刚给那位患者大爷在硬膜外也是放了约50毫升血,人家大爷吱都不吱一声,听话得很。
要那大爷知道他秦风在掰自己头骨,一定痛得要弄死他。
——又想,大爷要是能知道我在掰他头骨,还用得着掰么?
凉凉的碘伏消毒后,女医生又问:“知道自己对什么麻药过敏?”
“您用利多卡因吧。”秦风闷闷应到。
“你也学医?没见过你,哪个科室的?”唠叨能分散患者注意力。
“神外,不是本院的——”痛!
就知道要准备进针了,熟手医生才会那么多话。
左肩胛骨内侧突然涌起热流,仿佛有团小火在深筋膜下烧起来。两针1l过后,秦风数着秒等麻醉起效。

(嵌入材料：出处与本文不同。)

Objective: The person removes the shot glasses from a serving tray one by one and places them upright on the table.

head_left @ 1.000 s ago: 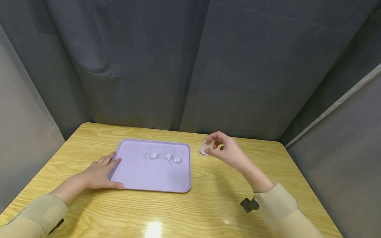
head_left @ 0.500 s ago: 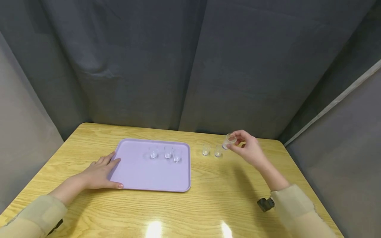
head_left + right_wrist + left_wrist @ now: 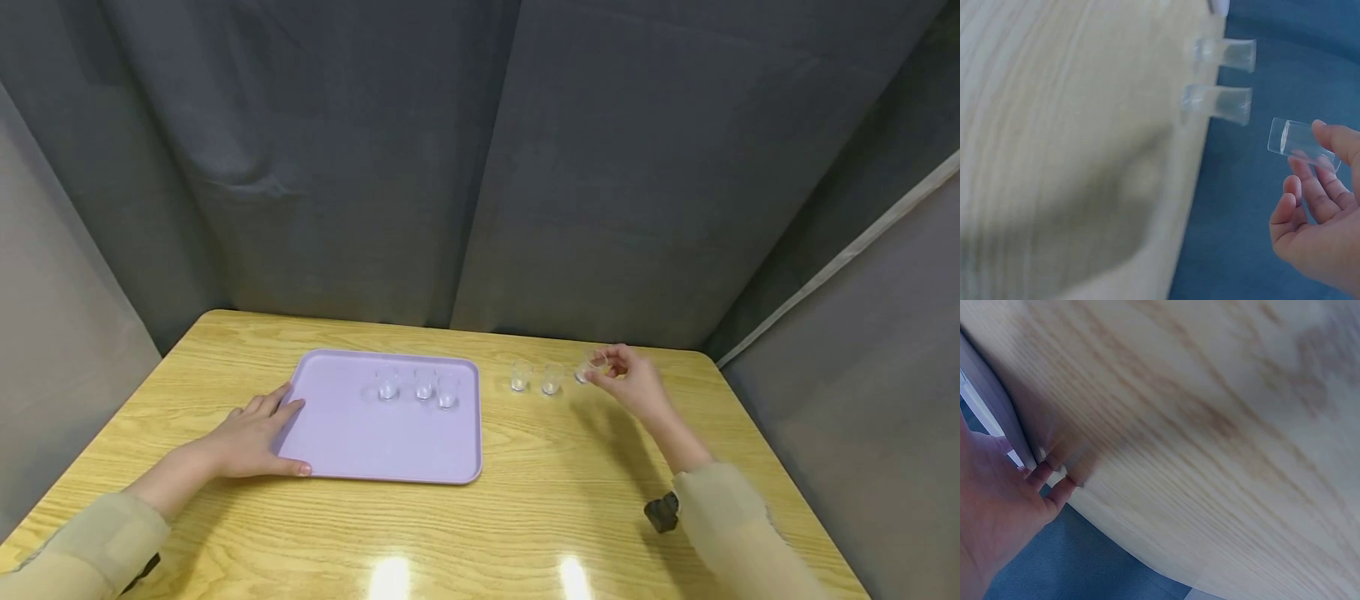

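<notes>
A small clear shot glass (image 3: 589,367) is pinched between the thumb and fingers of my right hand (image 3: 630,385), near the table's back right. In the right wrist view this shot glass (image 3: 1297,139) appears with its thick base away from the palm. Left of it, two like glasses, one farther (image 3: 521,377) and one nearer (image 3: 552,381), stand upright in a row. My left hand (image 3: 251,437) rests with spread fingers at the left edge of a lilac tray (image 3: 375,450). Toward the back of the tray stand three more glasses (image 3: 424,385).
Both lie on a wooden table (image 3: 450,533) with rounded corners. A dark grey curtain (image 3: 360,167) hangs right behind its back edge. Paler panels (image 3: 870,400) close off the sides. Dark wrist devices (image 3: 663,512) sit under the cuffs.
My right hand has moved right past the two glasses on the table, then come lower with the shot glass. The left hand and tray have stayed put.
</notes>
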A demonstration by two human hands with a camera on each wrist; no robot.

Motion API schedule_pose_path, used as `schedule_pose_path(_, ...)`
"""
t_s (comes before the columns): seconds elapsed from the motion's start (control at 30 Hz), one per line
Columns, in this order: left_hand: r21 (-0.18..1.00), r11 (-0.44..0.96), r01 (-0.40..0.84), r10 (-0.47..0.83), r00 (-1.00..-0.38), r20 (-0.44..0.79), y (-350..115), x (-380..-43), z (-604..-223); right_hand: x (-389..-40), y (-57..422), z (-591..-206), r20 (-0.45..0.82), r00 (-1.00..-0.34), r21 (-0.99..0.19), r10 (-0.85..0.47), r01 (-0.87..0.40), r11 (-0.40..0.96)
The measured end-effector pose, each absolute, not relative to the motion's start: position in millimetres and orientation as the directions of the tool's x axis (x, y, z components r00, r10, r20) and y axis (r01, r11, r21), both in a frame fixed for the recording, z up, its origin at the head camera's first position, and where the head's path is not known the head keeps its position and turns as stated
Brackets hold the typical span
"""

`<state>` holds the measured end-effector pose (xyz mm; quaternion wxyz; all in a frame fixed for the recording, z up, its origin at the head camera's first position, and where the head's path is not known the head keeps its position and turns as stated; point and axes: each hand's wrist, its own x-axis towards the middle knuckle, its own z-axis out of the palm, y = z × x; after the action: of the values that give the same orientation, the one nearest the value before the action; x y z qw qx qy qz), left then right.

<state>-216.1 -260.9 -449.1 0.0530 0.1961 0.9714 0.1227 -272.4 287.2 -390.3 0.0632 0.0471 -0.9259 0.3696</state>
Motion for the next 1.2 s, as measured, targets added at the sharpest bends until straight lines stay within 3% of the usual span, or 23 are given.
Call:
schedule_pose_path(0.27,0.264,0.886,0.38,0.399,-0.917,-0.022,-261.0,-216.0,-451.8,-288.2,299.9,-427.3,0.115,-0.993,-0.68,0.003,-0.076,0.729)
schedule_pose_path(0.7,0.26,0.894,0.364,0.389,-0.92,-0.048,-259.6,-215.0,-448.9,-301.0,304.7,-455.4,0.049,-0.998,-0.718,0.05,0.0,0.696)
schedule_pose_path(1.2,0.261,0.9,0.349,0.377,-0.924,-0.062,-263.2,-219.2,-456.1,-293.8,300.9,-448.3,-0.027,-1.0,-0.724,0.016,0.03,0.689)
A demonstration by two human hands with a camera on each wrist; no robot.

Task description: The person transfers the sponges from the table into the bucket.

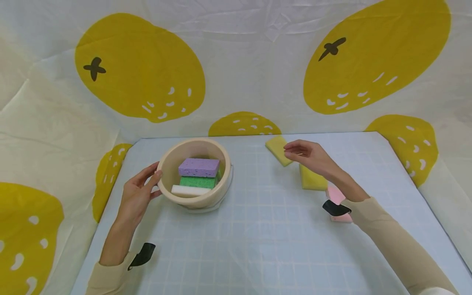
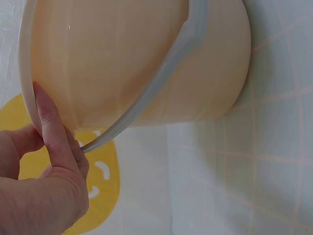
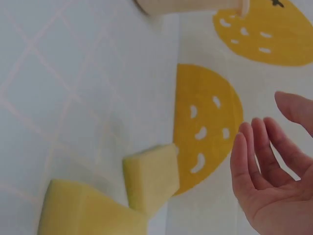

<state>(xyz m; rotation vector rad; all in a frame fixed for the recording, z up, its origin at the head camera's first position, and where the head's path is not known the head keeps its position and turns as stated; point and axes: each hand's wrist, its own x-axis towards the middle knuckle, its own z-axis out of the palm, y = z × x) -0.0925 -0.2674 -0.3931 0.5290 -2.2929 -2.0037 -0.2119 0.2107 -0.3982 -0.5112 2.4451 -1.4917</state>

“神外啊,年轻人,可要好好磨练了。”女医生又向小实习生搭话,“你俩哪个学校的?”
实习生一头雾水,我跟这大哥看起来像是一起的?而秦风不想解释。
数到200,秦风终于体验到大宝贝常说的“死活参半”是啥意思。现在医生的手指按到血肿区域,就像隔着厚棉被似的,局麻生效。
那块肉已与他没什么关系,就是妥妥的砧板上的一块肉。
两个星期前的今天,也是18g的穿刺针,进入大宝贝体内。
天道好轮回。
“这细皮嫩肉的,没受过苦。”女医生又说,轻按着左肩胛骨下方一点的位置,再次确认血肿最低点。